Aim of the task: Copy out the data word for word, without any of its pictures.

--- Data section ---

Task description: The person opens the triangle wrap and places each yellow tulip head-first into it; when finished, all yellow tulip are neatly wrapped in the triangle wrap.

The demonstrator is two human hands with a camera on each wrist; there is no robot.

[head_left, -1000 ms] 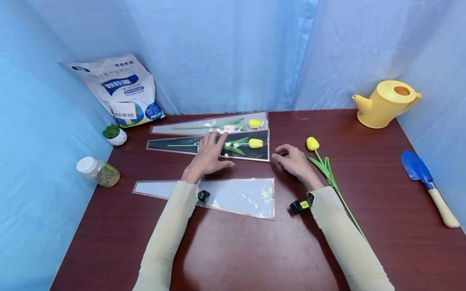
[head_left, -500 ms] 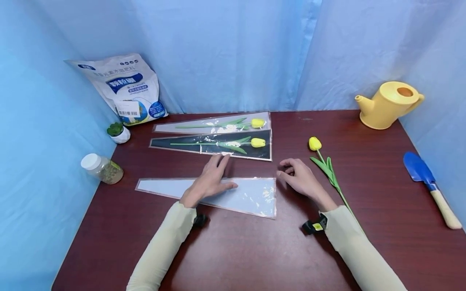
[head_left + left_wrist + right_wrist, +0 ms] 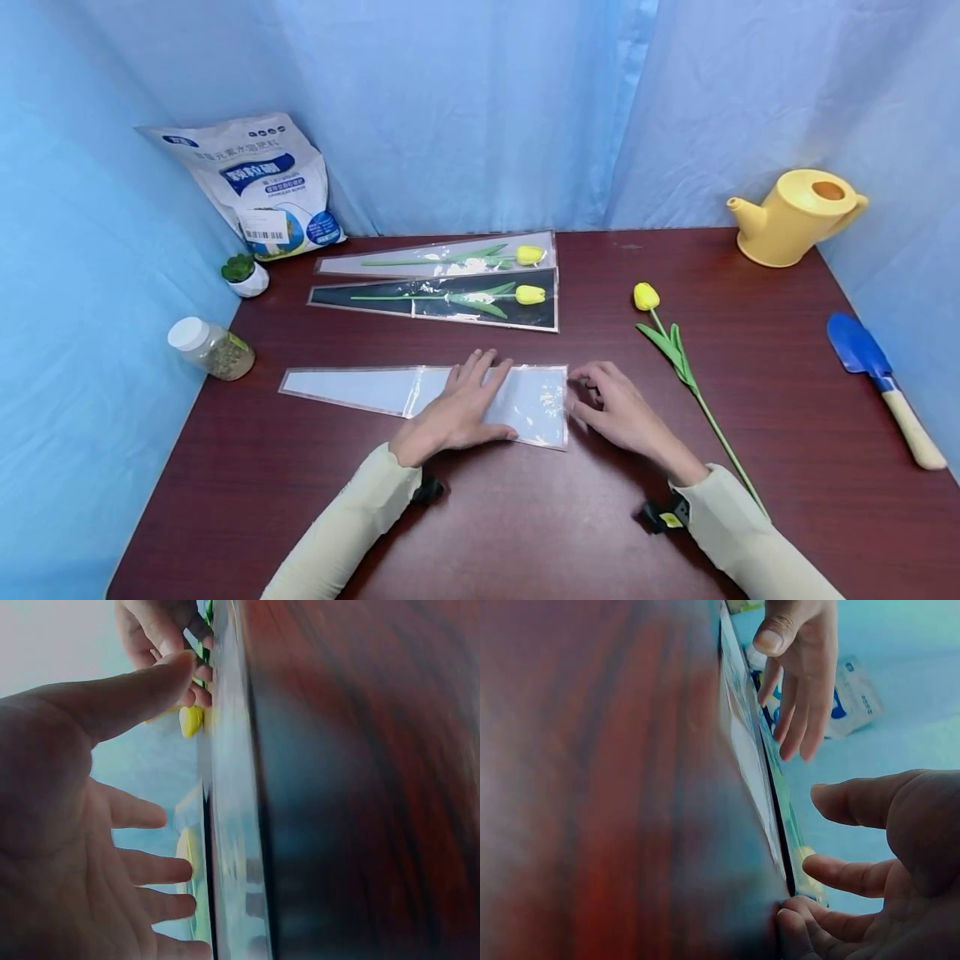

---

Task output:
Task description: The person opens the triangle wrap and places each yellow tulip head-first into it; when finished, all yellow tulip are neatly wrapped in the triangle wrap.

The demonstrator is two human hands with a camera on each wrist; there is no robot.

[head_left, -1000 ms] 
[head_left, -500 ms] 
[head_left + left_wrist + right_wrist, +0 ms] 

There is no additional output for this exercise.